→ **What is required**:
I would like the listing below retyped exactly, line by line.

→ **Given entries**:
== Segment start ==
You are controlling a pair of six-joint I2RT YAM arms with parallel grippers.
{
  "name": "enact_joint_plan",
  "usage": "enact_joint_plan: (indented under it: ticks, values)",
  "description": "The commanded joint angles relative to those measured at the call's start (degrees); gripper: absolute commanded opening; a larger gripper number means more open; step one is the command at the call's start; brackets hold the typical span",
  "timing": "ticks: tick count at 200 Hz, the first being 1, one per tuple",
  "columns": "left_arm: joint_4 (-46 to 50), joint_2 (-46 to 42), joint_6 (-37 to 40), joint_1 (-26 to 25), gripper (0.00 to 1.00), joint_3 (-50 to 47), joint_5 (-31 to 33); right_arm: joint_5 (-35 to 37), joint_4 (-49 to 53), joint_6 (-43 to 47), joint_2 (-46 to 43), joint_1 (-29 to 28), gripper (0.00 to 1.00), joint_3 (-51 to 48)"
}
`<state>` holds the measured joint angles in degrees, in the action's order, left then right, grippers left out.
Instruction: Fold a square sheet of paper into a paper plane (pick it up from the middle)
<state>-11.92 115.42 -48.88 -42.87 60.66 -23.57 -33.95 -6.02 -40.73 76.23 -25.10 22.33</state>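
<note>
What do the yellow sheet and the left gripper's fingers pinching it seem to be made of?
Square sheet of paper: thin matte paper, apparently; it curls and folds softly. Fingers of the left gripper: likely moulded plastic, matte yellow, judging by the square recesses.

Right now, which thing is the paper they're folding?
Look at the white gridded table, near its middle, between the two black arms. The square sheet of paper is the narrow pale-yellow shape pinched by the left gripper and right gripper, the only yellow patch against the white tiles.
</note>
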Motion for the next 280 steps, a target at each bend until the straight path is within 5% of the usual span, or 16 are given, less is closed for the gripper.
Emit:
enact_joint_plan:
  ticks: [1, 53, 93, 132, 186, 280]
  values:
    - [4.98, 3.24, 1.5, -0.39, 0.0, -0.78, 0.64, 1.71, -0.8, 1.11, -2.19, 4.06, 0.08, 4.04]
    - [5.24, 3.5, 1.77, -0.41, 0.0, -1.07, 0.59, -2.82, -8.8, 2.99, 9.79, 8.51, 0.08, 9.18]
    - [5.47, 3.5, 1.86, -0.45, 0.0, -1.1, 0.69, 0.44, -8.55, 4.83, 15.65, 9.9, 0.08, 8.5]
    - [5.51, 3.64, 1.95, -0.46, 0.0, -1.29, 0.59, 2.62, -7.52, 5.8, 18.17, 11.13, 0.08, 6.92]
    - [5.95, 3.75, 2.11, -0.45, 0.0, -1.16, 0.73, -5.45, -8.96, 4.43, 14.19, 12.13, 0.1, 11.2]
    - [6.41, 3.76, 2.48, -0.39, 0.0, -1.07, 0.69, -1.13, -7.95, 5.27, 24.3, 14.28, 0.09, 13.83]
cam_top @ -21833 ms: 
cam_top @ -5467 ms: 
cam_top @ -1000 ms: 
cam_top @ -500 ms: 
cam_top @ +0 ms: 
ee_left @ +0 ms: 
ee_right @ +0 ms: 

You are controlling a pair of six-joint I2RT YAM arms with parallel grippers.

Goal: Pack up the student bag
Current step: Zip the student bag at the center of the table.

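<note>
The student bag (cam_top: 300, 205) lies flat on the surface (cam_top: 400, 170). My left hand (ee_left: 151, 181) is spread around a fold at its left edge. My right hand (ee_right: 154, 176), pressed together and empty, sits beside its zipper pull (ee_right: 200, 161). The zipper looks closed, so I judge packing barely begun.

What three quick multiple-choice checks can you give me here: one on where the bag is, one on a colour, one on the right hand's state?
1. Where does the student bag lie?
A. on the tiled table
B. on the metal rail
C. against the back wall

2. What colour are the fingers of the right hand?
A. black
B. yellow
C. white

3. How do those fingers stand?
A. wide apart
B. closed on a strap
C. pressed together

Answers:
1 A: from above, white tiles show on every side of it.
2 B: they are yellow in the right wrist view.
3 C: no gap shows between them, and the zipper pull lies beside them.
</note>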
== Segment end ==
→ **Exercise answer**:
You are controlling a pair of six-joint I2RT YAM arms with parallel grippers.
{
  "name": "enact_joint_plan",
  "usage": "enact_joint_plan: (indented under it: ticks, values)",
  "description": "The commanded joint angles relative to those measured at the call's start (degrees); gripper: absolute commanded opening; a larger gripper number means more open; step one is the command at the call's start; brackets hold the typical span",
  "timing": "ticks: tick count at 200 Hz, the first being 1, one per tuple",
  "columns": "left_arm: joint_4 (-46 to 50), joint_2 (-46 to 42), joint_6 (-37 to 40), joint_1 (-26 to 25), gripper (0.00 to 1.00), joint_3 (-50 to 47), joint_5 (-31 to 33); right_arm: joint_5 (-35 to 37), joint_4 (-49 to 53), joint_6 (-43 to 47), joint_2 (-46 to 43), joint_1 (-29 to 28), gripper (0.00 to 1.00), joint_3 (-51 to 48)"
}
`<state>` holds the measured joint angles in degrees, in the action's order, left then right, grippers left out.
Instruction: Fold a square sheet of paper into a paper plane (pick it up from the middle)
<state>-11.92 115.42 -48.88 -42.87 60.66 -23.57 -33.95 -6.02 -40.73 76.23 -25.10 22.33</state>
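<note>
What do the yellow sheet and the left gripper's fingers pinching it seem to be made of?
Square sheet of paper: thin matte paper, apparently; it curls and folds softly. Fingers of the left gripper: likely moulded plastic, matte yellow, judging by the square recesses.

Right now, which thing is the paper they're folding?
Look at the white gridded table, near its middle, between the two black arms. The square sheet of paper is the narrow pale-yellow shape pinched by the left gripper and right gripper, the only yellow patch against the white tiles.
</note>
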Motion for the next 280 steps, a target at each bend until the straight path is within 5% of the usual span, or 16 are given, less is closed for the gripper.
Emit:
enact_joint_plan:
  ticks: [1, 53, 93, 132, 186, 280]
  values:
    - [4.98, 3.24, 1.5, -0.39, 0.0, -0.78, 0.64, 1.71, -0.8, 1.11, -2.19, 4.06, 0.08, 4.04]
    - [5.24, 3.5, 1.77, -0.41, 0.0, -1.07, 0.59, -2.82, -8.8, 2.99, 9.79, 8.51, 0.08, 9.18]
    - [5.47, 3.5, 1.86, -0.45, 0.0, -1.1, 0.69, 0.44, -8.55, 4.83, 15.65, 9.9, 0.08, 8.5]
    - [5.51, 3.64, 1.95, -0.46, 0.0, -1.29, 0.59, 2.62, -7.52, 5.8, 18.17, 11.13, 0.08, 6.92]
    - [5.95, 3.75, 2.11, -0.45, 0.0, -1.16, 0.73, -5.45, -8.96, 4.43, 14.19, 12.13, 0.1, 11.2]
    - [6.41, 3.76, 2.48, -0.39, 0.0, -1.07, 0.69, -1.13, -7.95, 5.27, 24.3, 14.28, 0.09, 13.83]
cam_top @ -21833 ms: 
cam_top @ -5467 ms: 
cam_top @ -1000 ms: 
cam_top @ -500 ms: 
cam_top @ +0 ms: 
ee_left @ +0 ms: 
ee_right @ +0 ms: 

You are controlling a pair of six-joint I2RT YAM arms with parallel grippers.

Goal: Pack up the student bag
Current step: Zip the student bag at the center of the table.

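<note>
The student bag (cam_top: 300, 205) lies flat on the surface (cam_top: 400, 170). My left hand (ee_left: 151, 181) is spread around a fold at its left edge. My right hand (ee_right: 154, 176), pressed together and empty, sits beside its zipper pull (ee_right: 200, 161). The zipper looks closed, so I judge packing barely begun.

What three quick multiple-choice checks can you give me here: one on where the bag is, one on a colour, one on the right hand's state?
1. Where does the student bag lie?
A. on the tiled table
B. on the metal rail
C. against the back wall

2. What colour are the fingers of the right hand?
A. black
B. yellow
C. white

3. How do those fingers stand?
A. wide apart
B. closed on a strap
C. pressed together

Answers:
1 A: from above, white tiles show on every side of it.
2 B: they are yellow in the right wrist view.
3 C: no gap shows between them, and the zipper pull lies beside them.
</note>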

Nothing else is needed to complete the answer.